___ DATA BELOW
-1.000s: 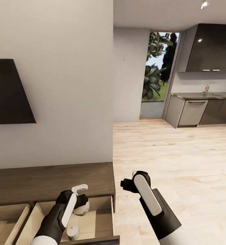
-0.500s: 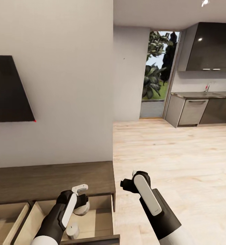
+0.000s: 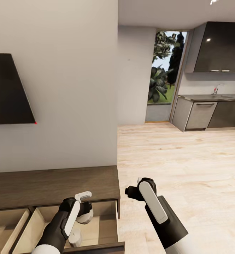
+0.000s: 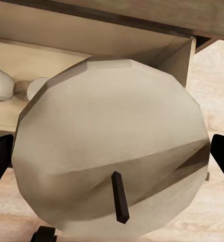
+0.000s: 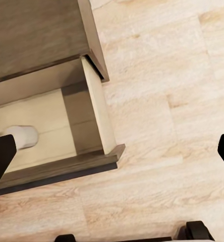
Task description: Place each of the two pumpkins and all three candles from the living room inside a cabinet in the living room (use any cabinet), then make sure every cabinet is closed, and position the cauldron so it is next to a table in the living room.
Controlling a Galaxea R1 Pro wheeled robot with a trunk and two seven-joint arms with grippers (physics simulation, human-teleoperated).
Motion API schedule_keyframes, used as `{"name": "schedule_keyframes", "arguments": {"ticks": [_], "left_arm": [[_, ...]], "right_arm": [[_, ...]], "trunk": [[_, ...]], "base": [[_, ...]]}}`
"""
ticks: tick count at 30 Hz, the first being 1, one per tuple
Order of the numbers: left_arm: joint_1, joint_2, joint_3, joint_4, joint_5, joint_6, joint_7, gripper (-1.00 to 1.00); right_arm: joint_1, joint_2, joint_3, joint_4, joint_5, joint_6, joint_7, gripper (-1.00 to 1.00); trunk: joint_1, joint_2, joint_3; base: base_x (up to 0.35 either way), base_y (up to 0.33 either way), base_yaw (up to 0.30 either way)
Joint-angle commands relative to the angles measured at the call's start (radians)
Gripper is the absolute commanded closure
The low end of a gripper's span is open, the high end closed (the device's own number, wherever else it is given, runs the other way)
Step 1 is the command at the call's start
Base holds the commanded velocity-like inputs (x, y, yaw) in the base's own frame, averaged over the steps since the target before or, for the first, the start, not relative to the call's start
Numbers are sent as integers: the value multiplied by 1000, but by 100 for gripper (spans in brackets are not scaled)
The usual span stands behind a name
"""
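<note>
Candle [image 4: 112,146] sits clamped between the fingers of the left gripper [image 3: 84,208], its dark wick pointing at the wrist camera and its pale faceted body taking up most of that view. From the head view, this gripper hangs over the open right-hand drawer [image 3: 108,225] of the long dark-brown cabinet [image 3: 53,187] against the wall. A second candle [image 3: 75,238] stands upright on the pale drawer floor, just below the left forearm; the right wrist view shows it too [image 5: 22,136], inside the pulled-out drawer. The left wrist view catches two more pale rounded shapes deeper in the drawer, too partial to name. To the left, another drawer [image 3: 7,225] also stands open. The right gripper [image 3: 133,192] hovers over the light wood floor [image 3: 188,169] beside the cabinet's end, its jaws spread wide and holding nothing. A black television [image 3: 7,88] hangs on the wall above the cabinet.
</note>
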Motion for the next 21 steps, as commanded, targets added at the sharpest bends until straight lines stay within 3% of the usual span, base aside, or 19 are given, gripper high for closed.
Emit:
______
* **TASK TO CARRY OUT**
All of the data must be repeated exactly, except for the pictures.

* **OUTPUT FOR THIS TASK**
-1.000s: 
-0.500s: 
+0.000s: 
+0.000s: 
+0.000s: 
Task description: Place each of the two pumpkins and all three candles from the living room inside a cabinet in the living room (use any cabinet), then make sure every cabinet is closed, and position the cauldron so it is next to a table in the living room.
Controlling a Galaxea R1 Pro wheeled robot with a trunk and two seven-joint arms with grippers (physics simulation, human-teleoperated).
Motion API schedule_keyframes, used as `{"name": "schedule_keyframes", "arguments": {"ticks": [_], "left_arm": [[_, ...]], "right_arm": [[_, ...]], "trunk": [[_, ...]], "base": [[_, ...]]}}`
"""
ticks: tick count at 30 Hz, the first being 1, one per tuple
Order of the numbers: left_arm: joint_1, joint_2, joint_3, joint_4, joint_5, joint_6, joint_7, gripper (-1.00 to 1.00); right_arm: joint_1, joint_2, joint_3, joint_4, joint_5, joint_6, joint_7, gripper (-1.00 to 1.00); trunk: joint_1, joint_2, joint_3; base: base_x (up to 0.35 either way), base_y (up to 0.33 either way), base_yaw (up to 0.30 either way)
Joint-angle commands relative to the angles measured at the call's start (radians)
Gripper is the absolute commanded closure
The low end of a gripper's span is open, the high end closed (the device's own number, wherever else it is given, runs the other way)
Step 1 is the command at the call's start
Base holds the commanded velocity-like inputs (x, y, yaw) in the base's own frame, averaged over the steps since the target before or, for the first, the start, not relative to the call's start
Numbers are sent as integers: the value multiplied by 1000, but by 100 for gripper (spans in brackets are not scaled)
The usual span stands behind a name
"""
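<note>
Candle [image 4: 112,146] sits clamped between the fingers of the left gripper [image 3: 84,208], its dark wick pointing at the wrist camera and its pale faceted body taking up most of that view. From the head view, this gripper hangs over the open right-hand drawer [image 3: 108,225] of the long dark-brown cabinet [image 3: 53,187] against the wall. A second candle [image 3: 75,238] stands upright on the pale drawer floor, just below the left forearm; the right wrist view shows it too [image 5: 22,136], inside the pulled-out drawer. The left wrist view catches two more pale rounded shapes deeper in the drawer, too partial to name. To the left, another drawer [image 3: 7,225] also stands open. The right gripper [image 3: 133,192] hovers over the light wood floor [image 3: 188,169] beside the cabinet's end, its jaws spread wide and holding nothing. A black television [image 3: 7,88] hangs on the wall above the cabinet.
</note>
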Motion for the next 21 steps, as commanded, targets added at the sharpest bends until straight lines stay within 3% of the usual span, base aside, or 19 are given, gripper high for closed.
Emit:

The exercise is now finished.